Genere: Commedia, Drammatico.
Nazione: U.S.A.
Durata: 108′
Tre su tre. Jason Reitman ("Thank you for smoking" e "Juno") non sbaglia un colpo e forse qui raggiunge quel che per ora può essere considerato l’apice della sua ancor giovane carriera. Il suo è un cinema di sceneggiatura, di personaggi pragmatici e non idealisti, gente che aggira gli ostacoli del pensiero dominante perché in quegli ostacoli vede solo luoghi comuni. Questa impostazione crea un espediente comico infallibile: ogni battuta può essere esautorata dal suo contesto per diventare piccola "grande" verità della vita di tutti i giorni. Quella che si può definire l’imprescindibile "redenzione" finale (come in ogni storia che si rispetti, l’obiettivo della sceneggiatura è quello di raccontare il cambiamento di una persona), non è mai banale, non sposa completamente la tranquillità della morale imperante, ma ne mostra giusto un assaggio per farci capire che forse il giusto equilibrio sta nel mezzo. Non c’è catarsi, non si vanifica tutto quanto si è detto prima con un epilogo consolatorio, ma si continua, seppur con meno intensità, a destabilizzare lo spettatore. Film parallelo a "Tra le nuvole" è in questo senso "Thak you for smoking": personaggi simili, situazioni familiari analoghe e stesso tipo di lavoro: cercare di far passare per positivo qualcosa che non lo è. Lì il fumo, qui il licenziamento.

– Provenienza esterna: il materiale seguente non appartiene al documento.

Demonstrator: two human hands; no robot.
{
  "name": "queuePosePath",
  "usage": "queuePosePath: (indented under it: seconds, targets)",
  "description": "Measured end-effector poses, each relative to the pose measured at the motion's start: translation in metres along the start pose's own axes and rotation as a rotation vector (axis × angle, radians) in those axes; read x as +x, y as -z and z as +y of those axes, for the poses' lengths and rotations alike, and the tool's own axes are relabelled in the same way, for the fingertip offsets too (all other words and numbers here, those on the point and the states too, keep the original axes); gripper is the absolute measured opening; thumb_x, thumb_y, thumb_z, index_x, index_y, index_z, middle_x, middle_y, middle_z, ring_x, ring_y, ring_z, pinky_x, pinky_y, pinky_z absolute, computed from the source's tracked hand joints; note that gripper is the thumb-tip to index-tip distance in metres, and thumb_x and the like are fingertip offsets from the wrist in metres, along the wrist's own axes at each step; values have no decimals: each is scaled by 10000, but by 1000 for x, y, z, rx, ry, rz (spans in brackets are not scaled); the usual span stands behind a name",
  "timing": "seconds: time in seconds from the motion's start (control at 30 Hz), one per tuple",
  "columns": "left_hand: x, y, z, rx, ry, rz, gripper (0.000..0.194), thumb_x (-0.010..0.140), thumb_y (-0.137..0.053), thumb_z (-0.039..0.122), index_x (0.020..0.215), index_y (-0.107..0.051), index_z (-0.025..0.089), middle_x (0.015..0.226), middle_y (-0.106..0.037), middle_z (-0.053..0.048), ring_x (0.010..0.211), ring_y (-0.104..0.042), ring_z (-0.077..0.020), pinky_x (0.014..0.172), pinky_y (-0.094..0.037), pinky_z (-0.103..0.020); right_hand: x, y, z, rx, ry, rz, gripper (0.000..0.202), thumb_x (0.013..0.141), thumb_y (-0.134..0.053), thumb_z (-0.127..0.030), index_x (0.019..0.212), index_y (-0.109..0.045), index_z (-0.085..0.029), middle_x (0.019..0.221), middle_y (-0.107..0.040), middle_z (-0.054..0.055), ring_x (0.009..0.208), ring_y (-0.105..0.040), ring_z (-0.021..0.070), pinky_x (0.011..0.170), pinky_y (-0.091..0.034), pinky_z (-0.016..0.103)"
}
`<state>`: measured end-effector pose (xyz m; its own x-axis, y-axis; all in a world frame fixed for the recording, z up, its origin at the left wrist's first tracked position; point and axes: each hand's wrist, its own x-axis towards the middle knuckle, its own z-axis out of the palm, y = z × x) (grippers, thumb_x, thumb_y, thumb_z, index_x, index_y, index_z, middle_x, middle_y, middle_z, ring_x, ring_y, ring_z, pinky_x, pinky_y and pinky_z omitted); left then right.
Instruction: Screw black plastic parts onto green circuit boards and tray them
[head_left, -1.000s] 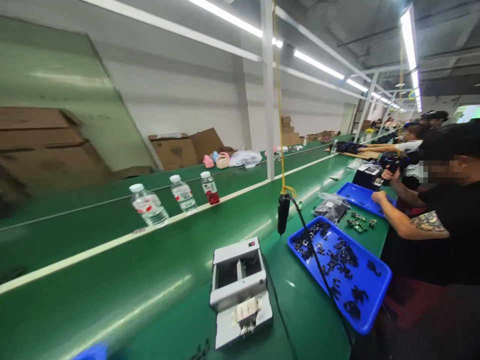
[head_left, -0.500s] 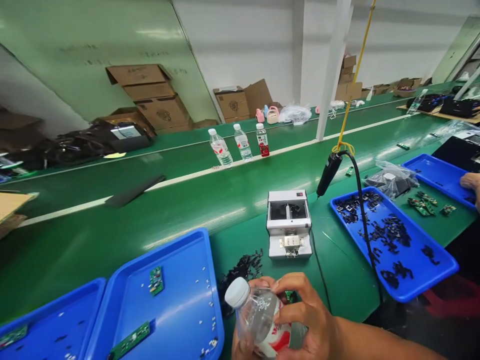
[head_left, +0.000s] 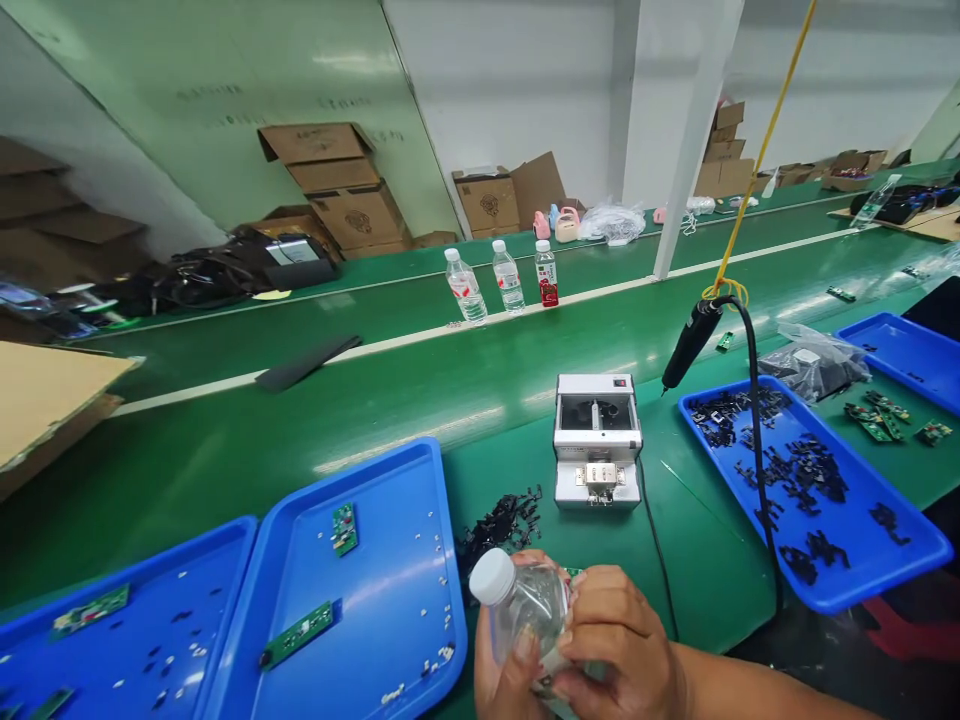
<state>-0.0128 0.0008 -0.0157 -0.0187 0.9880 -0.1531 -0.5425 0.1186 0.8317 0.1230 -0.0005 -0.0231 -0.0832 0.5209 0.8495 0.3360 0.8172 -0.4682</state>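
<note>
Bottle (head_left: 529, 603) now shows less red, perhaps turned.

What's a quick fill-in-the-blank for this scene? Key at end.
1. The left hand and right hand are both on a bottle whose cap is ____.
2. A black tool hangs from a cord coloured ____.
3. The tray just left of the bottle holds ____ circuit boards.
Missing words: white; yellow; two.
</note>
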Motion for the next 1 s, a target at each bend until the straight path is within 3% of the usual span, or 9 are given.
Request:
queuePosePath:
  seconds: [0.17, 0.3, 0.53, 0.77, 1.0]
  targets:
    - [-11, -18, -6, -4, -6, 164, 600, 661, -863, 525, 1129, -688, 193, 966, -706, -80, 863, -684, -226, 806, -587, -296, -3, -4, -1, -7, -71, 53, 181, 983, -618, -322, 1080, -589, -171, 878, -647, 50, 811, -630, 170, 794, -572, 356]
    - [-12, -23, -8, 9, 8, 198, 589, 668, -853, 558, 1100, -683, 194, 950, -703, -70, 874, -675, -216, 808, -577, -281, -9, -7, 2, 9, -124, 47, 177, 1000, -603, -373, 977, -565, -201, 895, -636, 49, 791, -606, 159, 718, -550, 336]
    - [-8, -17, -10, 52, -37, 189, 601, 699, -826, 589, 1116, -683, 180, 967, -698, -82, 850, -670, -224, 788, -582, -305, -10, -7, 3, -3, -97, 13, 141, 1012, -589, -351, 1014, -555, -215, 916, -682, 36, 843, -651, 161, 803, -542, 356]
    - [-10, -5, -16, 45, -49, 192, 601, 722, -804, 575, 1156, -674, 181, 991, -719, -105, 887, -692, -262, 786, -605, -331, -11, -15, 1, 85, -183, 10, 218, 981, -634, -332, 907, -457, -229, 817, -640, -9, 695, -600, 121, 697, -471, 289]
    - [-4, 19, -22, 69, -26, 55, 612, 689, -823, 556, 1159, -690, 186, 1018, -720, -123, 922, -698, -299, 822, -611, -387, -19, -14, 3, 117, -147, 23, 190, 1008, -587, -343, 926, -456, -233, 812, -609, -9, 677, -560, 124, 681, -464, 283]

Ci si diverte e ci si commuove, si fa riflettere. Basterebbe questo per definire "Tra le nuvole" un film bellissimo. Ma c’è qualcosa di più. Attraverso la storia di un uomo, si racconta, più di qualsiasi documentario o film di denuncia, il momento storico che stiamo vivendo. Si vedrà questa pellicola anche fra 30 anni per capire questi nostri ultimi due anni. "Tra le nuvole" fa tutto questo senza straziare lo spettatore con la lacrima, ma non per questo, non cerca di parlargli direttamente. Quando vediamo la carrellata di visi e voci disperate che hanno appena saputo che dovranno trovarsi un altro modo per pagare mutuo e bollette, Reitman ci mette su tutti e due i lati della scrivania. L’inquadratura in soggettiva ci suggerisce che siamo noi i "cacciatori di testa", ma il fatto di trovare dall’altra parte dei volti comuni, proprio come i nostri, trasmette anche quell’empatia che ci fa vivere il dramma anche in prima persona.
Come sempre sono perfette le scelte degli attori. "Tra le nuvole" non è il classico film che in molti potrebbero definire "carino" o "molto carino", ma un lavoro scritto e recitato benissimo, profondo nei suoi temi, attaccato alla realtà quanto grandissimo intrattenimento adatto a tutti.